◆ YOUR GOAL
Which lines below hold the word "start"? Report each one.

[[ STORED DATA, beginning ]]

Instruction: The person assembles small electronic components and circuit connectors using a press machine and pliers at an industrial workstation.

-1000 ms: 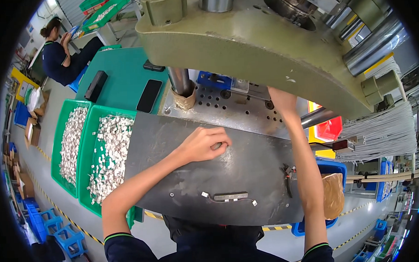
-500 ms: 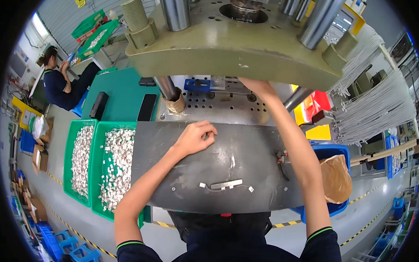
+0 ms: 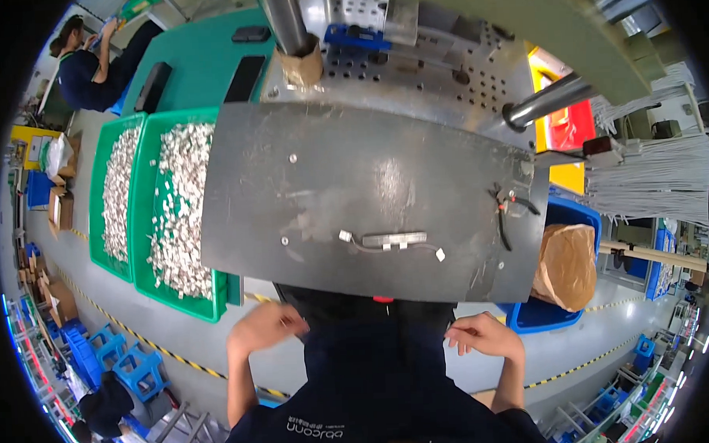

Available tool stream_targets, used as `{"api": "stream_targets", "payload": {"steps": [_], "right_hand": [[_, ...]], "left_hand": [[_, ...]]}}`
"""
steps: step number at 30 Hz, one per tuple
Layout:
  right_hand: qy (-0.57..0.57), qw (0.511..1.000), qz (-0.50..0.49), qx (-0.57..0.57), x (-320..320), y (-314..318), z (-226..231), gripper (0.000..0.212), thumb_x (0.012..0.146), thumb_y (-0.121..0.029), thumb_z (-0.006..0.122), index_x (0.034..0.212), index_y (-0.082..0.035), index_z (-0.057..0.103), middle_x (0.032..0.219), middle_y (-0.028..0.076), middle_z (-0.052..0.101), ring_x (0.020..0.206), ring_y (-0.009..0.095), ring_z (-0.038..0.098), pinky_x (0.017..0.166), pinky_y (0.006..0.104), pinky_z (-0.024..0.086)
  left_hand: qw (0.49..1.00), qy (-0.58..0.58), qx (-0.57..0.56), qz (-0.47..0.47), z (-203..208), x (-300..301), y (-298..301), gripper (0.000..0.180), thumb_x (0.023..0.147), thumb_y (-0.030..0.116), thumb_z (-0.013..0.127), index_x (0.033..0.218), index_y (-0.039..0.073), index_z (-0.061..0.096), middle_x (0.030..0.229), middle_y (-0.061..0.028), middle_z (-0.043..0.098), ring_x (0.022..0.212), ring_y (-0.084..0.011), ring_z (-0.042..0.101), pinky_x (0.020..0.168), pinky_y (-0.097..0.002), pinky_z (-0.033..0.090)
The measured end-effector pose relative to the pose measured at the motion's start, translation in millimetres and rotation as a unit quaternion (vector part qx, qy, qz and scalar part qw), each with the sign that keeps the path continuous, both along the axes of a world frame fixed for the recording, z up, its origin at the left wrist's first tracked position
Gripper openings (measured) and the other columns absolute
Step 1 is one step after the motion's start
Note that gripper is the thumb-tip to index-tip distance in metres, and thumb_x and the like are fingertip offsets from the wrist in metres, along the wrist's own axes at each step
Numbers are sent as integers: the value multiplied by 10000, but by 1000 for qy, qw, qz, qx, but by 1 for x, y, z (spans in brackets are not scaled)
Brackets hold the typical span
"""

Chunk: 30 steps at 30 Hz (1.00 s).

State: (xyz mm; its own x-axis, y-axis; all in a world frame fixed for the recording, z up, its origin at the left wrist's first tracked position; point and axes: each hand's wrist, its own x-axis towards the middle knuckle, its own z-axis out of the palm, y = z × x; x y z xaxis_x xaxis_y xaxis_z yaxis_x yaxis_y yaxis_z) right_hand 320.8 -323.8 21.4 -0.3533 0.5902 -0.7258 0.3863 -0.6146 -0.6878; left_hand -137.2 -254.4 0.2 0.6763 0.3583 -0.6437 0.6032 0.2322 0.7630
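Note:
My left hand (image 3: 266, 326) is off the table, beside my torso on the left. Its fingers are loosely extended and a little blurred, with nothing visible in them. On the other side, my right hand (image 3: 486, 336) hangs near my body with fingers bent and apart, holding nothing. Both are on my side of the near edge of a dark grey work plate (image 3: 330, 183). On that plate lies a short cable assembly (image 3: 394, 240): a flat metallic bar with a thin wire and a small white connector at each end. Pliers with dark handles (image 3: 503, 216) rest toward the plate's right side.
Two green trays (image 3: 140, 190) of small whitish parts stand left. A press with steel columns (image 3: 549, 101) and a perforated bed (image 3: 342, 81) rises behind. At right, a blue bin (image 3: 549, 315) holds brown paper (image 3: 567, 269). A seated person (image 3: 84, 75) is far left.
My right hand has come out from under the press and back to my body. My left hand has left the plate toward me. The view has tilted downward.

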Motion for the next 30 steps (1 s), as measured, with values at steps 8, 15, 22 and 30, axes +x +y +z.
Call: {"api": "stream_targets", "payload": {"steps": [8,15,22,30], "right_hand": [[-130,953,-225,153,-22,-51,-80,195,994,-25,611,954,121,733,789,153,764,677,188,752,674,315,613],[-175,938,-257,152,-12,-56,-94,321,1040,-6,502,847,115,729,775,158,756,602,196,719,579,298,577],[-147,934,-298,131,-19,-46,-85,304,1039,-22,543,841,106,733,768,140,754,541,163,673,508,280,509],[-210,950,-209,94,-18,-31,-50,368,1072,-164,580,830,71,727,632,121,693,507,159,653,501,305,498]], "left_hand": [[914,78,224,329,-64,-2,-26,192,953,150,747,1015,-27,791,911,-134,806,815,-211,774,788,-340,577],[899,32,191,393,-76,-2,-29,158,953,59,680,961,-31,810,844,-123,805,765,-181,757,751,-305,562],[902,30,170,396,-73,-5,-22,189,967,87,664,963,-44,800,871,-112,808,732,-169,731,706,-297,548],[935,125,158,291,-29,0,-12,180,983,132,683,1011,-16,783,846,-131,780,731,-245,731,707,-333,557]]}}
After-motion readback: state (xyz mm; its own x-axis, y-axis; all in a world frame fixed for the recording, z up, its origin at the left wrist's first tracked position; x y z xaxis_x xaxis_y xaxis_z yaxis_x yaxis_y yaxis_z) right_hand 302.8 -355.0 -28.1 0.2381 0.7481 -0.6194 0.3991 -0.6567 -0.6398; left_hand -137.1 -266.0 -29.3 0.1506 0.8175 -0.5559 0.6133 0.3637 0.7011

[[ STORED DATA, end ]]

◆ TASK RESULT
The measured end-effector pose relative to the pose measured at the motion's start, translation in millimetres and rotation as a unit quaternion (vector part qx, qy, qz and scalar part qw), each with the sign that keeps the path continuous, both along the axes of a world frame fixed for the recording, z up, its origin at the left wrist's first tracked position
Step 1 is one step after the motion's start

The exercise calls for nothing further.